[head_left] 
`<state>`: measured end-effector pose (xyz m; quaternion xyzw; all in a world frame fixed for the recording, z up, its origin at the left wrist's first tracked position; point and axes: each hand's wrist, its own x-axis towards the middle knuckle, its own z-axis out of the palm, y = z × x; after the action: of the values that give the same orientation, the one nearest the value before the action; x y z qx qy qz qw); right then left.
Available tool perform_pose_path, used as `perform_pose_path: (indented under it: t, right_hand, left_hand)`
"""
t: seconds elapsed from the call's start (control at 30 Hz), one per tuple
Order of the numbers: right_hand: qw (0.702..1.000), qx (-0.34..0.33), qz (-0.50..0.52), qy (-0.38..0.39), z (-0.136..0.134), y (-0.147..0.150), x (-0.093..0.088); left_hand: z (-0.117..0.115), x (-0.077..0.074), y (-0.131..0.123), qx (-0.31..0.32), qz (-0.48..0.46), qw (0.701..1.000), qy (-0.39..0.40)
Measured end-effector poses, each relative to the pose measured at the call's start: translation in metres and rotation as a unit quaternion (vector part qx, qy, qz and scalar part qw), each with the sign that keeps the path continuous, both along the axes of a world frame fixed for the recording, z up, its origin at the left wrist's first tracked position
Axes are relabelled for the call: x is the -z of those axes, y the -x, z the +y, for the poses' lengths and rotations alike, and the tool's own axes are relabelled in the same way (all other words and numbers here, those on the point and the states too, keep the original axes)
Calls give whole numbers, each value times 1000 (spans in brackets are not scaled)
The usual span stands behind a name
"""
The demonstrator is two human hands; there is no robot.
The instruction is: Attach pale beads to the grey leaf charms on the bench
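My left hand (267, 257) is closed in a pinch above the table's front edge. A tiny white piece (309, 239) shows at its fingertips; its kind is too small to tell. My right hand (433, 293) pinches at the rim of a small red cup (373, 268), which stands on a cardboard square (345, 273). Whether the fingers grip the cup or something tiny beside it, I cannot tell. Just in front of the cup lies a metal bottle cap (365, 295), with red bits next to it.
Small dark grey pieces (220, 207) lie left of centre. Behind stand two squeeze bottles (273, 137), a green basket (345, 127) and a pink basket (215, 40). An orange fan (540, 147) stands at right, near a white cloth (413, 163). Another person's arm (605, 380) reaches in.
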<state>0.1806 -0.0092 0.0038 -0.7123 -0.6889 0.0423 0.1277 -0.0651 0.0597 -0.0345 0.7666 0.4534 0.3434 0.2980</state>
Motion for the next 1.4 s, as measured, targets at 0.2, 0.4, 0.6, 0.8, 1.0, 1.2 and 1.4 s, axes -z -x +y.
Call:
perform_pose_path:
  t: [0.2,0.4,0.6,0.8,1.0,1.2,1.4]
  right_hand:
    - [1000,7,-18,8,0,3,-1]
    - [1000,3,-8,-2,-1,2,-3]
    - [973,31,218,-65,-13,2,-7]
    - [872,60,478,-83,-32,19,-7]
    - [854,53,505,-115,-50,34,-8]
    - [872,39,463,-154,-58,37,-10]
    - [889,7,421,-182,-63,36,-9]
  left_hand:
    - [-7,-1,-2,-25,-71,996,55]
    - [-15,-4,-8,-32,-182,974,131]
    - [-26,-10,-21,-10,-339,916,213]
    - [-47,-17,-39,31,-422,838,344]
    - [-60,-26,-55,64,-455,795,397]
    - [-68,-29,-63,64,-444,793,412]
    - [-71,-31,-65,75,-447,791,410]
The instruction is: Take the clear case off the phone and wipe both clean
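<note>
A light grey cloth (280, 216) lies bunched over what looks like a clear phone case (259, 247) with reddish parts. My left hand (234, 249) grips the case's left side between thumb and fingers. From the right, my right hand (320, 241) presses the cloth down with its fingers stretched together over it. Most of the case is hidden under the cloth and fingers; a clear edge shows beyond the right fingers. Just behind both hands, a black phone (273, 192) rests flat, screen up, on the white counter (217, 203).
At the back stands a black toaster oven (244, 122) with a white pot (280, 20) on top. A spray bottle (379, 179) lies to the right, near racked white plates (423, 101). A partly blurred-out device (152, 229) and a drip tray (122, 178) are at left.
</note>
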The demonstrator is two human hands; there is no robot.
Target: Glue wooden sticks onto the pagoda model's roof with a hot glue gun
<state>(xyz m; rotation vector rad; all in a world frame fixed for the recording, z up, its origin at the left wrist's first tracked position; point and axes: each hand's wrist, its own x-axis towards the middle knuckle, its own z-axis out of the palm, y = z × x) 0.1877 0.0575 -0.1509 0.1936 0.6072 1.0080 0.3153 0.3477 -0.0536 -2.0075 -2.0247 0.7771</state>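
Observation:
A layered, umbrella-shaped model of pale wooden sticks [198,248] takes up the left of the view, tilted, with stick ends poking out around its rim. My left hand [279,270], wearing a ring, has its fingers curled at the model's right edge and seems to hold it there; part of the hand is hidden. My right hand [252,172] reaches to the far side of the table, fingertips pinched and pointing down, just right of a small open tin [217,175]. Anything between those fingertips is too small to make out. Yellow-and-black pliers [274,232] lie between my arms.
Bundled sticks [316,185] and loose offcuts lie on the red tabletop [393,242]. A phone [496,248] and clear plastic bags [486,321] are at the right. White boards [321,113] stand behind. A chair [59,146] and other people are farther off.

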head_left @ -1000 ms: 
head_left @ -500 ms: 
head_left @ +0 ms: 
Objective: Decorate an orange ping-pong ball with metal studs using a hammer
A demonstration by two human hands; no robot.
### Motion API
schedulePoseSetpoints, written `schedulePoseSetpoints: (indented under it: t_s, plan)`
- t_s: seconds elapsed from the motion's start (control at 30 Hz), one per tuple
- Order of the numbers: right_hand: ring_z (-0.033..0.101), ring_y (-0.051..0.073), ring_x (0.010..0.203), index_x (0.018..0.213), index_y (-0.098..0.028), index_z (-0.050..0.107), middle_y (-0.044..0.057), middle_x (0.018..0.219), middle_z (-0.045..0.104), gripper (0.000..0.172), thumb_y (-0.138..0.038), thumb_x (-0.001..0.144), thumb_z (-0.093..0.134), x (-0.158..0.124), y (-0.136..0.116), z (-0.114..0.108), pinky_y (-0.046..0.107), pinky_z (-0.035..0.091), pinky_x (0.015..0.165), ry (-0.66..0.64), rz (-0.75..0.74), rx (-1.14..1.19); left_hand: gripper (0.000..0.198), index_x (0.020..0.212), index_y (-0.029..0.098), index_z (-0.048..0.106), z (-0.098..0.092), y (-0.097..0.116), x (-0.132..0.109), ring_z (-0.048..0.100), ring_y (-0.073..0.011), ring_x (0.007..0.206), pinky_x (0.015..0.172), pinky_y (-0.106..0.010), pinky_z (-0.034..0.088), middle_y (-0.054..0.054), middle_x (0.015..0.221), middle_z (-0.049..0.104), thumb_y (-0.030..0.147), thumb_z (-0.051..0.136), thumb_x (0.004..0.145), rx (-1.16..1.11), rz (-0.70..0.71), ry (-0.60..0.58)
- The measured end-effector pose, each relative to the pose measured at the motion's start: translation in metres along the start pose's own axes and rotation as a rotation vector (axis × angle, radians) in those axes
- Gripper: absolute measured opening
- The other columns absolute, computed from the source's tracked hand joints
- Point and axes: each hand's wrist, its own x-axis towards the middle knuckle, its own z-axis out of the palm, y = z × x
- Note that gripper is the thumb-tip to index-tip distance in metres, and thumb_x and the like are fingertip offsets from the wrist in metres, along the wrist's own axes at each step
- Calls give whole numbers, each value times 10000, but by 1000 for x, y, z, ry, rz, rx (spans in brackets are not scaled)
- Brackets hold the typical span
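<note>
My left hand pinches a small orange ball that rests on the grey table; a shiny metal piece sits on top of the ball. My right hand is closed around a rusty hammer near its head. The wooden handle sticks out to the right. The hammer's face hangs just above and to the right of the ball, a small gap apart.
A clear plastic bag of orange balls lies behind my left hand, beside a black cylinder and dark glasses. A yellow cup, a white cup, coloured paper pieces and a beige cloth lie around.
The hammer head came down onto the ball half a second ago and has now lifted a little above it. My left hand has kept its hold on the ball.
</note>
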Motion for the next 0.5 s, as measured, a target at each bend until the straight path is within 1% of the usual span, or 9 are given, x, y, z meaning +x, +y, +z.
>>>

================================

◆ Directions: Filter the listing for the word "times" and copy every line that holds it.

◆ Result of the exercise:
Calls give whole numbers, each value times 1000 (spans in brackets are not scaled)
- Calls give whole numbers, each value times 10000, but by 1000 for x, y, z, ry, rz, rx (spans in brackets are not scaled)

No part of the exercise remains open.